10.             Size and Performance

A basic forest of Component trees leaks no memory on 'destroy' on platforms such as Safari 3.x and Firefox 3.x.  The 'destroy' operation acts recursively to ensure that all the memory held by a given Component forest is freed for garbage collection.  

The recursive pattern followed by the Component tree gives unlimited capability to handle complexity.  The 'destroy' facility enables any number of Components to be successively created and destroyed, offering unlimited single-web-page functionality.

[A description of the major dimensioning characteristics of the software that impact the architecture, as well as the target performance constraints.]

11.             Quality

'ComponentManager' encapsulates all the details of managing a Component or set of Components, on behalf of the Component-owning object.  This simplifies and circumscribes the interface of Component creation and destruction.   
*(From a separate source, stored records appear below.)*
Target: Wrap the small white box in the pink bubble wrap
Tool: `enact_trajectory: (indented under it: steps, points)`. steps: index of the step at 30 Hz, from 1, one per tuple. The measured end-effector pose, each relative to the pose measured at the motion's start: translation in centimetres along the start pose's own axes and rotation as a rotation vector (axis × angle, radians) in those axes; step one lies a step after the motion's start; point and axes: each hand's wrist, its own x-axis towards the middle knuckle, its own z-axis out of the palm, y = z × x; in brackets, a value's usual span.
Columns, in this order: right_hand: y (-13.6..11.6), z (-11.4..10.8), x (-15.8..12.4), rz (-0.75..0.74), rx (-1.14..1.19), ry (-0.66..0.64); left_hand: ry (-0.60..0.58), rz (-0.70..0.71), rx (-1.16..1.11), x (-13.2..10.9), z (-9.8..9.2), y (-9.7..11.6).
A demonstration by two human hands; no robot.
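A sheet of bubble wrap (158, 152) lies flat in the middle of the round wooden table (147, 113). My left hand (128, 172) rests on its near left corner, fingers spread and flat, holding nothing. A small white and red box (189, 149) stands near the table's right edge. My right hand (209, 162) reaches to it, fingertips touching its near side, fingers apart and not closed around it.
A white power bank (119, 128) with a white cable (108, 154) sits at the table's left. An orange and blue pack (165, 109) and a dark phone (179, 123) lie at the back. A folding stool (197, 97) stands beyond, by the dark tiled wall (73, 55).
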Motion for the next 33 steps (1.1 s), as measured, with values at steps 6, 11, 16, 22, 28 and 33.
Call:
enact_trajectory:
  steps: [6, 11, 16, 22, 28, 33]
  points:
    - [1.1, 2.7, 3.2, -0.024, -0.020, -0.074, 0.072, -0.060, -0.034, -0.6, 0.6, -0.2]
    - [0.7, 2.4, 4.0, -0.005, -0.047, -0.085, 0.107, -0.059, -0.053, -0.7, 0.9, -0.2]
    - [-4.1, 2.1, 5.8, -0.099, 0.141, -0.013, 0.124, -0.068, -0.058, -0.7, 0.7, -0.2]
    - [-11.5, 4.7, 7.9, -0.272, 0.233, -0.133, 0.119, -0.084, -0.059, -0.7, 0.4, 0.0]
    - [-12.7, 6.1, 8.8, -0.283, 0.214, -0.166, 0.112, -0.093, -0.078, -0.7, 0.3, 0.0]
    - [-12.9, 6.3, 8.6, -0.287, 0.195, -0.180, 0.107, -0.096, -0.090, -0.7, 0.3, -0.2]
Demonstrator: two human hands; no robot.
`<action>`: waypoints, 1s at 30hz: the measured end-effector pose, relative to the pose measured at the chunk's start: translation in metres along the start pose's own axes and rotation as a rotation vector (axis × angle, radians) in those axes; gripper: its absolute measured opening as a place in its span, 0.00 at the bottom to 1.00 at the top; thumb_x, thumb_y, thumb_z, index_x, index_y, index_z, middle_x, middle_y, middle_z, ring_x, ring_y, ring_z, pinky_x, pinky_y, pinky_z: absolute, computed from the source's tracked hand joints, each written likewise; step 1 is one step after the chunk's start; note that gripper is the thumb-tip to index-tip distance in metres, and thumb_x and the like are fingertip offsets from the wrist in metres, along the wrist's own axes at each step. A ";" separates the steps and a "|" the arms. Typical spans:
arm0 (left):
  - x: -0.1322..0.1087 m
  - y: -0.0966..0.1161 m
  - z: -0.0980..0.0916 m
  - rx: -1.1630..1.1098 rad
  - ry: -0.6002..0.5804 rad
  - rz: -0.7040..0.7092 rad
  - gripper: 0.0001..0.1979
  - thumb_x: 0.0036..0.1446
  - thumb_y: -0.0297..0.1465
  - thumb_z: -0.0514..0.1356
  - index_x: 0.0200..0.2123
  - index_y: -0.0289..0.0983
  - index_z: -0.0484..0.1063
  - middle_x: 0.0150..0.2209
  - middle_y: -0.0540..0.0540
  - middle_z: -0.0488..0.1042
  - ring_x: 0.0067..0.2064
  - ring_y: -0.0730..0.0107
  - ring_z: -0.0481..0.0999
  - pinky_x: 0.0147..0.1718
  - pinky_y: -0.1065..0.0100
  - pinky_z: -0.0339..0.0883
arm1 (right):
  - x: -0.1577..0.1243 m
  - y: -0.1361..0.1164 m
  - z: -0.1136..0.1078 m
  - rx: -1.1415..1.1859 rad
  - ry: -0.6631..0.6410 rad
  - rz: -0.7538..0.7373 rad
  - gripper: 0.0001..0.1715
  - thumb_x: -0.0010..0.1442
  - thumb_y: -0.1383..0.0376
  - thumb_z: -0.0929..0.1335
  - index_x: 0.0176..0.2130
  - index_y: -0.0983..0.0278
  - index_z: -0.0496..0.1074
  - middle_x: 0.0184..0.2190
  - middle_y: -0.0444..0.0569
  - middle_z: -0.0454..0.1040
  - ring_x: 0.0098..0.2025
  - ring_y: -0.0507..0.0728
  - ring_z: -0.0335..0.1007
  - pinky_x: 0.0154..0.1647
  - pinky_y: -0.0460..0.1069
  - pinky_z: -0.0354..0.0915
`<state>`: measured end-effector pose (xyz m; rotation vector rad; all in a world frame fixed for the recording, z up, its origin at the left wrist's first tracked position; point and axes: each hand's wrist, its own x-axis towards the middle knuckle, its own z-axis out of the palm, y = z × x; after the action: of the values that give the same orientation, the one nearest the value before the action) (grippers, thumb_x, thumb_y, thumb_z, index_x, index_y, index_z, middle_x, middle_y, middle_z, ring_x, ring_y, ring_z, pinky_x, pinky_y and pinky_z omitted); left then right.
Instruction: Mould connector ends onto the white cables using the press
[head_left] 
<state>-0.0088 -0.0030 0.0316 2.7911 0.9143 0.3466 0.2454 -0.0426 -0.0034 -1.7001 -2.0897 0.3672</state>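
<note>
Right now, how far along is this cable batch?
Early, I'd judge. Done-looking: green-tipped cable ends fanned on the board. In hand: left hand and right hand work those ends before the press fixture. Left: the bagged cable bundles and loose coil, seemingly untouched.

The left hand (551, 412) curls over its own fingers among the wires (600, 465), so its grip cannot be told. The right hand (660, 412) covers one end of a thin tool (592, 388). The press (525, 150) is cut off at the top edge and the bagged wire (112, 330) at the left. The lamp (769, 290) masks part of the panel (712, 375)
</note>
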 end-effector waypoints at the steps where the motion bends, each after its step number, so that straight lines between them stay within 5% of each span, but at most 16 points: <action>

The system is kept simple by the one-to-one correspondance between a 'ComponentBuilder' object and a 'Component'.  It is further simplified by the separation of the ordered loading of lists of JavaScript includes from the actual JavaScript includes itself.  'Component' may be subclassed to any degree, providing complete flexibility in terms of what a Component can do.

[A description of how the software architecture contributes to all capabilities (other than functionality) of the system: extensibility, reliability, portability, and so on. If these characteristics have special significance, such as safety, security or privacy implications, they must be clearly delineated.]